**To do**
Exactly as written, return every line of the data below apart from the pictures.
-------------------------
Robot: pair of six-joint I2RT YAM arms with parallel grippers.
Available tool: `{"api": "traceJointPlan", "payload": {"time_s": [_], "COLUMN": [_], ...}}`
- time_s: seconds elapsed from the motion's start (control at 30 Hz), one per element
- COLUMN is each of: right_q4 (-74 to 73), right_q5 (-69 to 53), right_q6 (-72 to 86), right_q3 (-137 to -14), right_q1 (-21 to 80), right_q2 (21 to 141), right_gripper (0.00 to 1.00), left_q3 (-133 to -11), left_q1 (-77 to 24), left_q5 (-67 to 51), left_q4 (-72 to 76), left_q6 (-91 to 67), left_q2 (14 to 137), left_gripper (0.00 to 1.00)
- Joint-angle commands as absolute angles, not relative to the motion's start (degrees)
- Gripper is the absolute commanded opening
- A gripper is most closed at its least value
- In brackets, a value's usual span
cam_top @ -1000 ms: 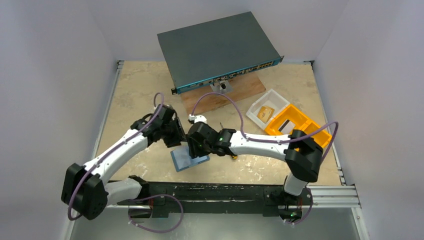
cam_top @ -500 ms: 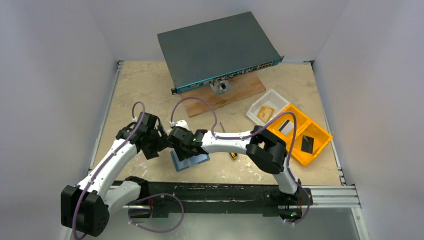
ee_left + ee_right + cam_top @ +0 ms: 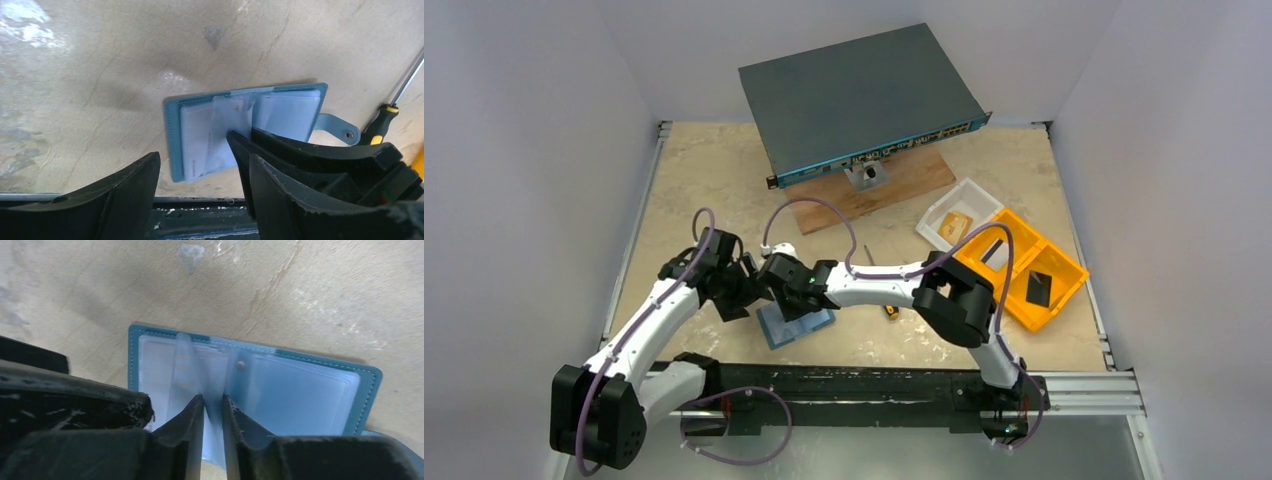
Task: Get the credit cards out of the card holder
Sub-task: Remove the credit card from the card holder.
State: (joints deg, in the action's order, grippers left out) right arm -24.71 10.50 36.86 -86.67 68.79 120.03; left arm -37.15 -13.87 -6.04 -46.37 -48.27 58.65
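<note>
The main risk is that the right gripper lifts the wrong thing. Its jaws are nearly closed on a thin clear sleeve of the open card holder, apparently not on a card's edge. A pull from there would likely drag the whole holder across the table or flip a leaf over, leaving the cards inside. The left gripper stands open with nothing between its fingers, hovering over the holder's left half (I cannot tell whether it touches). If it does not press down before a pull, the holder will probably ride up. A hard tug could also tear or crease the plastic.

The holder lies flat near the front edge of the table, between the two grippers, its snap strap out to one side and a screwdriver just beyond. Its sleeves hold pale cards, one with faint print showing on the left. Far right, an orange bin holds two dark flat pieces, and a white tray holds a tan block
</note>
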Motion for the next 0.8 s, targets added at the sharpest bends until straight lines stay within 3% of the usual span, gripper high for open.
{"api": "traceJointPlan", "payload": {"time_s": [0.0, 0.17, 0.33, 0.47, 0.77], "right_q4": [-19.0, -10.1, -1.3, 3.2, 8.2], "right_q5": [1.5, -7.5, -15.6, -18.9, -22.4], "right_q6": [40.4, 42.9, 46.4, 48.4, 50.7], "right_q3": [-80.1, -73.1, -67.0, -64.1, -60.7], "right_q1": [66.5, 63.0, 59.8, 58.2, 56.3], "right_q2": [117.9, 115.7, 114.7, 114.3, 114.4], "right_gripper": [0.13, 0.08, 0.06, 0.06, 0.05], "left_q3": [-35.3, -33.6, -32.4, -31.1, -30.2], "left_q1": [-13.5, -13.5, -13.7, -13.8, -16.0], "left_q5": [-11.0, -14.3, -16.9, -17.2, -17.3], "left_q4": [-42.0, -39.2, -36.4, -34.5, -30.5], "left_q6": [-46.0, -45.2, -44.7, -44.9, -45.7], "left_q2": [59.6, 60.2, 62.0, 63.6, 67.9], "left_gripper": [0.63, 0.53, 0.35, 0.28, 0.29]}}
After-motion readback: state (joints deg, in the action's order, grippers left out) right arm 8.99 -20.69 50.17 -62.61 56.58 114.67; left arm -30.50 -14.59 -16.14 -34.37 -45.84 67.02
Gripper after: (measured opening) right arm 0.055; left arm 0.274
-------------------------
**Exercise result**
Robot: pair of six-joint I2RT YAM arms with parallel grippers.
Available tool: `{"api": "traceJointPlan", "payload": {"time_s": [_], "COLUMN": [_], ...}}`
- time_s: seconds elapsed from the motion's start (control at 30 Hz), one per element
- COLUMN is each of: right_q4 (-74 to 73), right_q5 (-69 to 53), right_q6 (-72 to 86), right_q3 (-137 to -14), right_q1 (-21 to 80), right_q2 (21 to 141), right_gripper (0.00 to 1.00), left_q3 (-133 to -11), left_q1 (-77 to 24), left_q5 (-67 to 51), left_q4 (-72 to 76), left_q6 (-91 to 67), left_q2 (14 to 137), left_gripper (0.00 to 1.00)
- Joint-angle commands as absolute angles, not relative to the motion's start (degrees)
- Gripper is the absolute commanded opening
- A gripper is most closed at its least value
- In brackets, a value's usual span
cam_top @ -1000 ms: 
cam_top @ -500 ms: 
ee_left + ee_right + cam_top @ +0 ms: 
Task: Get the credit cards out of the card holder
Sub-task: Remove the credit card from the card holder.
State: (joints deg, in the action's order, grippers left out) right arm -24.71 10.50 36.86 -86.67 68.79 120.03; left arm -37.15 -13.87 -6.04 -46.37 -48.27 58.65
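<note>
The main risk is that the right gripper lifts the wrong thing. Its jaws are nearly closed on a thin clear sleeve of the open card holder, apparently not on a card's edge. A pull from there would likely drag the whole holder across the table or flip a leaf over, leaving the cards inside. The left gripper stands open with nothing between its fingers, hovering over the holder's left half (I cannot tell whether it touches). If it does not press down before a pull, the holder will probably ride up. A hard tug could also tear or crease the plastic.

The holder lies flat near the front edge of the table, between the two grippers, its snap strap out to one side and a screwdriver just beyond. Its sleeves hold pale cards, one with faint print showing on the left. Far right, an orange bin holds two dark flat pieces, and a white tray holds a tan block
</note>
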Motion for the next 0.8 s, targets added at the sharpest bends until straight lines stay within 3% of the usual span, gripper high for open.
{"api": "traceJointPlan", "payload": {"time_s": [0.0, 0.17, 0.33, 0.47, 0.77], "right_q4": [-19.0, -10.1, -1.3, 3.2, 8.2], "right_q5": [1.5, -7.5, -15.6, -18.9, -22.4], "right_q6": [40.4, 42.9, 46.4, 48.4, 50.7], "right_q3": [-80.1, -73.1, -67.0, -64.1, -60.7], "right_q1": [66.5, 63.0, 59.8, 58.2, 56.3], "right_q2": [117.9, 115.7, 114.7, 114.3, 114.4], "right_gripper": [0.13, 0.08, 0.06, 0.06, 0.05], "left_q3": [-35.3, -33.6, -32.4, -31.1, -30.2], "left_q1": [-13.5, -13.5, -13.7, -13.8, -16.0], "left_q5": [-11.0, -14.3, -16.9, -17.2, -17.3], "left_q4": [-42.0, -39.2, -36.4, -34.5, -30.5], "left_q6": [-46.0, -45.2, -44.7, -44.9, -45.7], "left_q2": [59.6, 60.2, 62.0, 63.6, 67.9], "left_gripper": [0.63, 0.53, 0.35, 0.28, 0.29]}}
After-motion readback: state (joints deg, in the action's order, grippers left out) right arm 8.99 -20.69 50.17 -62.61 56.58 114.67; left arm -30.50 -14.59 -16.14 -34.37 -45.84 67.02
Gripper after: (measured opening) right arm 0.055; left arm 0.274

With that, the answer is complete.